DESCRIPTION OF THE TASK – Go through the entries below and work out how many lines include "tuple"; give only that number.

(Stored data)
==================================================

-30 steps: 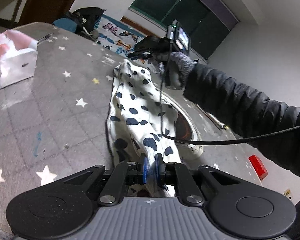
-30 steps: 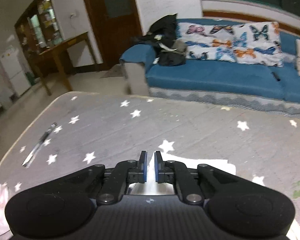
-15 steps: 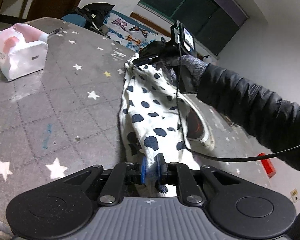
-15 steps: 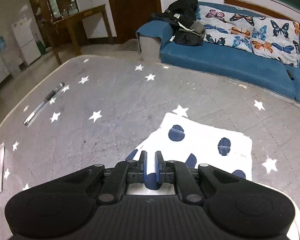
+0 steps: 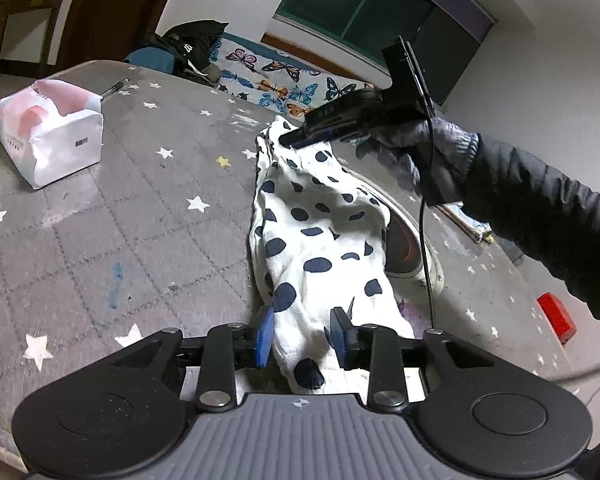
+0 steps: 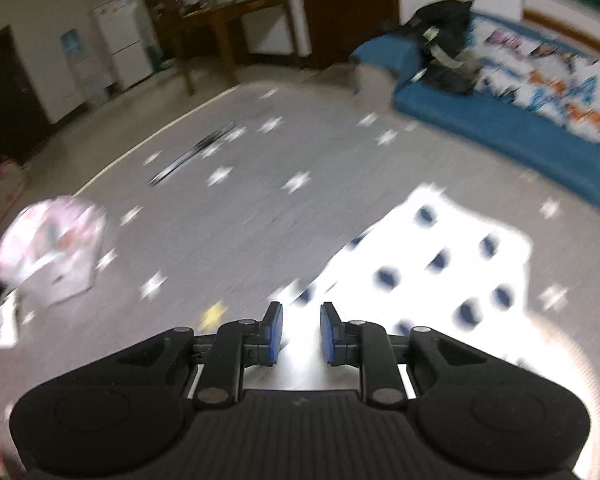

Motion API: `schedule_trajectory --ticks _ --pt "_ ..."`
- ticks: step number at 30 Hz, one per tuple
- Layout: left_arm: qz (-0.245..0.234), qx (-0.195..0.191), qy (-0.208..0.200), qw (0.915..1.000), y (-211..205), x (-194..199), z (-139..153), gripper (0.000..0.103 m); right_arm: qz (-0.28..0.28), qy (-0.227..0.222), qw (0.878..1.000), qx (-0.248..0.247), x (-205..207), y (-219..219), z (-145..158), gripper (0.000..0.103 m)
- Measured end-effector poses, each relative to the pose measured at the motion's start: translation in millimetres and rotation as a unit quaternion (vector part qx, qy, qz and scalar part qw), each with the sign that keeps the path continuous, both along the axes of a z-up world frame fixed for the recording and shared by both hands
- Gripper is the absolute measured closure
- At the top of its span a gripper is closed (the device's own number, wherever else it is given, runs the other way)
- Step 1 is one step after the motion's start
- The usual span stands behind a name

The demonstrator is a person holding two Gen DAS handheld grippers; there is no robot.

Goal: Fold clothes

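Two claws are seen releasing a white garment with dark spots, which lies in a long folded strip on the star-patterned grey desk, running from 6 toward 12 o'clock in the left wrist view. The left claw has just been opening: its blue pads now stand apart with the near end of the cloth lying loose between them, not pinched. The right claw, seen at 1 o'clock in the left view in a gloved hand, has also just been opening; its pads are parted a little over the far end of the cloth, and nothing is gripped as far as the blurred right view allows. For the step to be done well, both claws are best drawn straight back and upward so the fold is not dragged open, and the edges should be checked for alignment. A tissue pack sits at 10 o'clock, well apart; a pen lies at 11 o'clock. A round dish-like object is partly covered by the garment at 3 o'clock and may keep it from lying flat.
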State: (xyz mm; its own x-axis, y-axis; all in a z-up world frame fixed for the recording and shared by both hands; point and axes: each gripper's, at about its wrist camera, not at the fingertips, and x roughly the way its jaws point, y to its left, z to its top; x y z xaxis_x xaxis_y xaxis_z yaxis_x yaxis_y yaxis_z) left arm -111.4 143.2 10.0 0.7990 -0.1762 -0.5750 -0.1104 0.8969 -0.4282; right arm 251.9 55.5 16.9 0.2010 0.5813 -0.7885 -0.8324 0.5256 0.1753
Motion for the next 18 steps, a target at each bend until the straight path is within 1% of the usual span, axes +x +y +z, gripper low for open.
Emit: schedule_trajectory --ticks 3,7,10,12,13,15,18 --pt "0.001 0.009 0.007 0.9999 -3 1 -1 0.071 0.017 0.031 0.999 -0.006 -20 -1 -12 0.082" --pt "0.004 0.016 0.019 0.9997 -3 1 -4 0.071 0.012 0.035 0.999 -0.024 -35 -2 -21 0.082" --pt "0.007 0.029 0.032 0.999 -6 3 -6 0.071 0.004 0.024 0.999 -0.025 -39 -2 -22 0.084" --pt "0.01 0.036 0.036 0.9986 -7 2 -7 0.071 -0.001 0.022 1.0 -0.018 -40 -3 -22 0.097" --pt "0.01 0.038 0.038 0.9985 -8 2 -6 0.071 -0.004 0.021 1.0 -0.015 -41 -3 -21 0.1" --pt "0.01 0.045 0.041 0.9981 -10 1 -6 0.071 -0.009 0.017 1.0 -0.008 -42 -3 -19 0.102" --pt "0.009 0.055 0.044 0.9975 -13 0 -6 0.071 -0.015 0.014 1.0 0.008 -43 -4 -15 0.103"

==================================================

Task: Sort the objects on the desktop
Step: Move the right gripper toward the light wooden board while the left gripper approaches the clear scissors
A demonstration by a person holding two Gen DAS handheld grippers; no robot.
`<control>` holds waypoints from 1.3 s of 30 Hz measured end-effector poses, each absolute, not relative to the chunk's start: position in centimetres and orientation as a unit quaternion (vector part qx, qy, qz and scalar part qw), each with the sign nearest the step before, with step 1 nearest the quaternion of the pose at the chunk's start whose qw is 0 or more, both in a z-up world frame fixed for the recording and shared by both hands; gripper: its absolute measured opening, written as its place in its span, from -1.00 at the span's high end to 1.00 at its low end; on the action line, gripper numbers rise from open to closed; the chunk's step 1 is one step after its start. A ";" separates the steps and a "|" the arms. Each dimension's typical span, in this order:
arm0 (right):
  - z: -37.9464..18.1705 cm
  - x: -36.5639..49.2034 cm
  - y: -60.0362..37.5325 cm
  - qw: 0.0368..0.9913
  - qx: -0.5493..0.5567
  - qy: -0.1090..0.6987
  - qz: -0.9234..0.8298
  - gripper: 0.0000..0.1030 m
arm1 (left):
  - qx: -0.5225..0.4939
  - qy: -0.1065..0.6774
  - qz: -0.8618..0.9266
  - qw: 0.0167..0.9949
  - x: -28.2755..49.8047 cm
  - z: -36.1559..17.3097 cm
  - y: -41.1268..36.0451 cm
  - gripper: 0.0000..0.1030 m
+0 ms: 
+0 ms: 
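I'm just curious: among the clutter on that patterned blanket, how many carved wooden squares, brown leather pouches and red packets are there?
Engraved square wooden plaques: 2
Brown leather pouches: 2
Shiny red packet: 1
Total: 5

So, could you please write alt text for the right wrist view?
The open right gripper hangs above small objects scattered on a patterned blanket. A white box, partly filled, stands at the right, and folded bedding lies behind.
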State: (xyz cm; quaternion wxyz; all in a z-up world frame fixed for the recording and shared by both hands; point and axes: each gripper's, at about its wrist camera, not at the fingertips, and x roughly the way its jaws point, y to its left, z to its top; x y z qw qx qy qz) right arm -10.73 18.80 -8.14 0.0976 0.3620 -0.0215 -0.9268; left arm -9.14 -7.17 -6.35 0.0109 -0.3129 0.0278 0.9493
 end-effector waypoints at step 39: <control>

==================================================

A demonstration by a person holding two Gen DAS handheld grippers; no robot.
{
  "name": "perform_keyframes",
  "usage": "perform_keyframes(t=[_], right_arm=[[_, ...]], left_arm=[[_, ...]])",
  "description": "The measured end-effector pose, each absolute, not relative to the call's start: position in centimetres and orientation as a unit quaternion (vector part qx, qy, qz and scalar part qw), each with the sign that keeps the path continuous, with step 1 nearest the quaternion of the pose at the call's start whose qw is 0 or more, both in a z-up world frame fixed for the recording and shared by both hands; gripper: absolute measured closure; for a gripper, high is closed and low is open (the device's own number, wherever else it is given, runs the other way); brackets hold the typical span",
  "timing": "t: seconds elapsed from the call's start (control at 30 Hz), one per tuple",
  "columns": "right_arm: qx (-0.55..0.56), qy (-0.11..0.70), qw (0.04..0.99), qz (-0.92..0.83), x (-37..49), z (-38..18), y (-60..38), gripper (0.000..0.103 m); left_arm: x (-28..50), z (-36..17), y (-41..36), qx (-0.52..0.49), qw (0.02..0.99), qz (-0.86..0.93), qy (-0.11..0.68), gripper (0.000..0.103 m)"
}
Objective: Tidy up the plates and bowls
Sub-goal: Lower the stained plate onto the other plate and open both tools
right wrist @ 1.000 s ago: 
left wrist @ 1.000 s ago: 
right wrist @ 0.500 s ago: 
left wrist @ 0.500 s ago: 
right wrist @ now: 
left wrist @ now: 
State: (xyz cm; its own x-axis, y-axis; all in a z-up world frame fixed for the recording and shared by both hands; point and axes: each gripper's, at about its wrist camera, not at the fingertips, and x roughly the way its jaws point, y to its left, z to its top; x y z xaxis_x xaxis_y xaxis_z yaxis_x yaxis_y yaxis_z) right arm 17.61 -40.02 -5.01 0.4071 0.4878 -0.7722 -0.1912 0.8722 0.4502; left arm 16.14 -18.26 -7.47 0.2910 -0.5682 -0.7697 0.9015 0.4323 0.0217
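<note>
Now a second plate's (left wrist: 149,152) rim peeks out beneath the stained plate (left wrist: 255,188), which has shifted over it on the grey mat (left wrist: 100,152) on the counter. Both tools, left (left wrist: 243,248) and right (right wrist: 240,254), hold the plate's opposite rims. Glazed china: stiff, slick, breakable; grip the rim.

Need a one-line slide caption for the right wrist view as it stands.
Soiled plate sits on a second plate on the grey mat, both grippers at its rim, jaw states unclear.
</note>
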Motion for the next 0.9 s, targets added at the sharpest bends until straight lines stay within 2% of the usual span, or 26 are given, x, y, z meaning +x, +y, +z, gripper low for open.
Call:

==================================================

ANSWER TO THIS EXERCISE – 2